**GIVEN MATERIAL**
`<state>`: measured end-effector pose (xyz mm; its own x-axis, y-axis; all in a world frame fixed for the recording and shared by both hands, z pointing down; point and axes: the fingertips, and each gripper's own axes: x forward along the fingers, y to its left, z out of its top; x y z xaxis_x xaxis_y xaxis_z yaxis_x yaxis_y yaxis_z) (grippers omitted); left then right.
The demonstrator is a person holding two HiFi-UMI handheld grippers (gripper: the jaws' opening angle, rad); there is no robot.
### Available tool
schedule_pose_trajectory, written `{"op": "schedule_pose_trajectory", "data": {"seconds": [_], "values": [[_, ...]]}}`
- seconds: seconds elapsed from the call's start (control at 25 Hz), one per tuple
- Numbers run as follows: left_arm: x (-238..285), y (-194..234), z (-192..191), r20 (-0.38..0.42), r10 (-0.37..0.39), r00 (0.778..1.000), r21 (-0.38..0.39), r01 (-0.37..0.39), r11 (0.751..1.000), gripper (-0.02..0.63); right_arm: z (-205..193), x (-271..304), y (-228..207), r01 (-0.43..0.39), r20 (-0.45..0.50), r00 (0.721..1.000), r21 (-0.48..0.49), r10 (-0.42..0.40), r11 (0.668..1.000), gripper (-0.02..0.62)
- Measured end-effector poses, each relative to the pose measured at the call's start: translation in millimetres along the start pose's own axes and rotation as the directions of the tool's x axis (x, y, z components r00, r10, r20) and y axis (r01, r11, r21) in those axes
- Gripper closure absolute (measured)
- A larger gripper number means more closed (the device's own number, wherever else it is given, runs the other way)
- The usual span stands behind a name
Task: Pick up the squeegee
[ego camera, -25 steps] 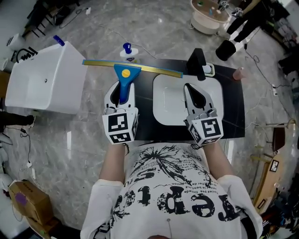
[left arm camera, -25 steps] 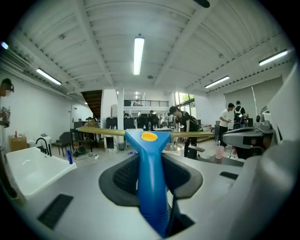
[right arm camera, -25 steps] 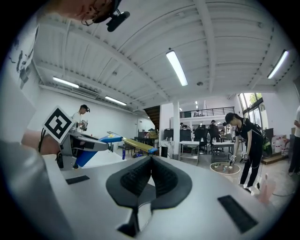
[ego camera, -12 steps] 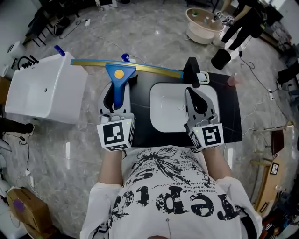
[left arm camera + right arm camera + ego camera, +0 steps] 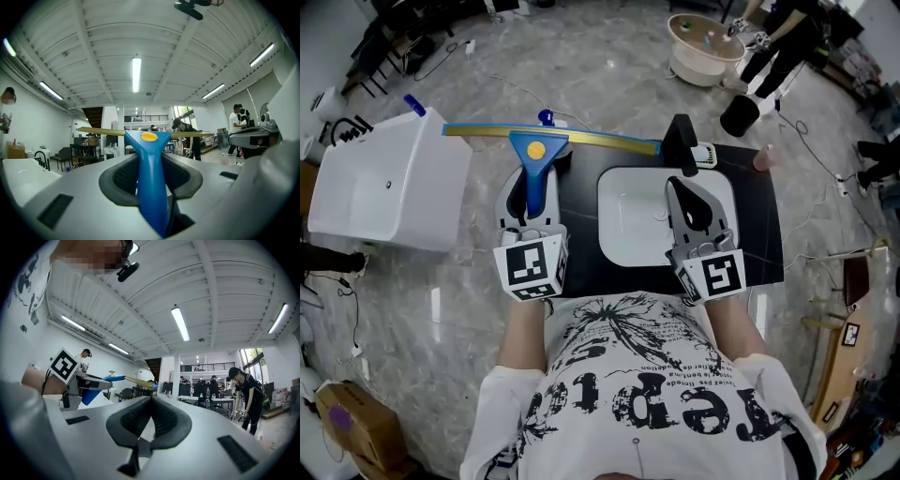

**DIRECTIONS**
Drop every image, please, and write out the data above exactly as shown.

**ANSWER TO THE EXERCISE**
`<state>`: measured end-effector pose (xyz mm; its own x-axis, y-axis; all in a world frame fixed for the recording and shared by both hands, z pointing down; point and axes: the fingertips, and each gripper's own axes: x forward along the fingers, y to its left, z out of its top; x y z xaxis_x xaxis_y xaxis_z yaxis_x yaxis_y yaxis_z) (grippers omitted); left then right.
The demonstrator is a person holding two HiFi-UMI handheld grippers (gripper: the jaws' opening angle, rad); there is no robot.
### Available tool
schedule_pose_trajectory, written `{"op": "schedule_pose_trajectory", "data": {"seconds": [_], "values": [[_, ...]]}}`
- seconds: seconds elapsed from the call's start (control at 25 Hz), one per tuple
- Numbers run as follows: left_arm: x (-238..285), y (-194..234), z (-192..191), r20 (-0.38..0.42), r10 (-0.37..0.39), r00 (0.778..1.000), r21 (-0.38..0.39), r01 (-0.37..0.39), r11 (0.751..1.000), gripper (-0.02..0.63); right_arm: z (-205..193), x (-271..304), y (-228..207), r01 (-0.43..0.39), r20 (-0.45..0.50), r00 (0.721..1.000), r21 (-0.48..0.49), r10 (-0.42..0.40), r11 (0.668..1.000), gripper (-0.02..0.62)
- Measured end-effector poses, each relative to the pose measured at the call's start: translation in millimetres along the start pose's own axes and rotation as the directions of the tool's x axis (x, y, z components r00, r10, r20) and y axis (r01, r11, r21) in those axes
- Gripper closure absolute (measured)
- A larger gripper number means more closed (the device's own number, wherever else it is given, runs the other way)
- The usual span stands behind a name
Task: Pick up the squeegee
[ego camera, -25 steps] 
[left arm camera, -25 steps] 
[right arm camera, -25 steps] 
[ego camera, -12 steps] 
[left arm camera + right arm camera + ego camera, +0 steps] 

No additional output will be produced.